AIM OF THE TASK
Copy every line below where the string "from" is found.

GIVEN MATERIAL
◆ ◆ ◆ ◆ ◆
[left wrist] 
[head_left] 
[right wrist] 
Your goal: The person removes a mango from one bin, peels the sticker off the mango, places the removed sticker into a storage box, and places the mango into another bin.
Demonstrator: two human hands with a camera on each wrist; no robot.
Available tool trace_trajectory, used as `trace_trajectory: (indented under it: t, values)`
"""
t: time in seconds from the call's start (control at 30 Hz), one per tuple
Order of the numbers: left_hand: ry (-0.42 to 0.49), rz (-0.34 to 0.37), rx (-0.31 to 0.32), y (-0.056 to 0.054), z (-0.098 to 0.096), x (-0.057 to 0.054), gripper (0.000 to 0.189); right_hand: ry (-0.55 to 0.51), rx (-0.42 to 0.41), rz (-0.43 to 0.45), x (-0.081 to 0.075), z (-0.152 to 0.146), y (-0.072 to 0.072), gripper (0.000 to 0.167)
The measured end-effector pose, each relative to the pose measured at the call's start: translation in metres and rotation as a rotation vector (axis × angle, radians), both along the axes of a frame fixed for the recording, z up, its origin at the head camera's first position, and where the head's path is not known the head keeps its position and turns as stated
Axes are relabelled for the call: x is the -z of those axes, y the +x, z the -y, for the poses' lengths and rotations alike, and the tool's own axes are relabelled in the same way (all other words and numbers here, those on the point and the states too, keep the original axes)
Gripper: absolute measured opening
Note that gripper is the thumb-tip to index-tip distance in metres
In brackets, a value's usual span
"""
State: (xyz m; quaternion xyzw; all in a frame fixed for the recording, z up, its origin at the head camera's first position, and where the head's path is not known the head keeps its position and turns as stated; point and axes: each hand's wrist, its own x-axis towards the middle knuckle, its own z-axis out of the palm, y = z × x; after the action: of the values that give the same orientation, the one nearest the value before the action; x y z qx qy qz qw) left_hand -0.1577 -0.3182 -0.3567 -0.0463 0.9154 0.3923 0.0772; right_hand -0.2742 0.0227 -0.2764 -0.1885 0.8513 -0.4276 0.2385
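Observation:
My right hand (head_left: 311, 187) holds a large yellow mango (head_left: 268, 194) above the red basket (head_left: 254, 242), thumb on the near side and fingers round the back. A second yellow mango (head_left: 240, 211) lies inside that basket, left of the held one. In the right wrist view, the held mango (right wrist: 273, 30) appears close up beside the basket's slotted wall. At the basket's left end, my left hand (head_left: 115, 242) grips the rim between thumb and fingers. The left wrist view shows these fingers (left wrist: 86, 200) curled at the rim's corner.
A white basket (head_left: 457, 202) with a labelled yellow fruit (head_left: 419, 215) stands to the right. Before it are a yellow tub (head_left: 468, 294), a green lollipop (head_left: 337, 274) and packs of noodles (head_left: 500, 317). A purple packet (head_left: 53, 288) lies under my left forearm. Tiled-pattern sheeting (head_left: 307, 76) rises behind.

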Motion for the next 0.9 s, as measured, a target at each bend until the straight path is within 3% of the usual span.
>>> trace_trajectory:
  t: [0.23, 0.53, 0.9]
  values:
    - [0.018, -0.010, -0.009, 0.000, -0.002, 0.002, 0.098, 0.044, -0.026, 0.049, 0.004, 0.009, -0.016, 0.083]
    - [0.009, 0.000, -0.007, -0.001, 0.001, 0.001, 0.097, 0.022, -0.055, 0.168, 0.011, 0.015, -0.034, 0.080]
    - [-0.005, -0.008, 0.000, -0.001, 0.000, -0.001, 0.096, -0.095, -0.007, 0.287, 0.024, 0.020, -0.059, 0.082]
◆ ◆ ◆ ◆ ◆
RESPONSE FOR THIS EXERCISE
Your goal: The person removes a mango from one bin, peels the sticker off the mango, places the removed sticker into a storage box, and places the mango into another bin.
t: time in seconds from the call's start (control at 30 Hz), one per tuple

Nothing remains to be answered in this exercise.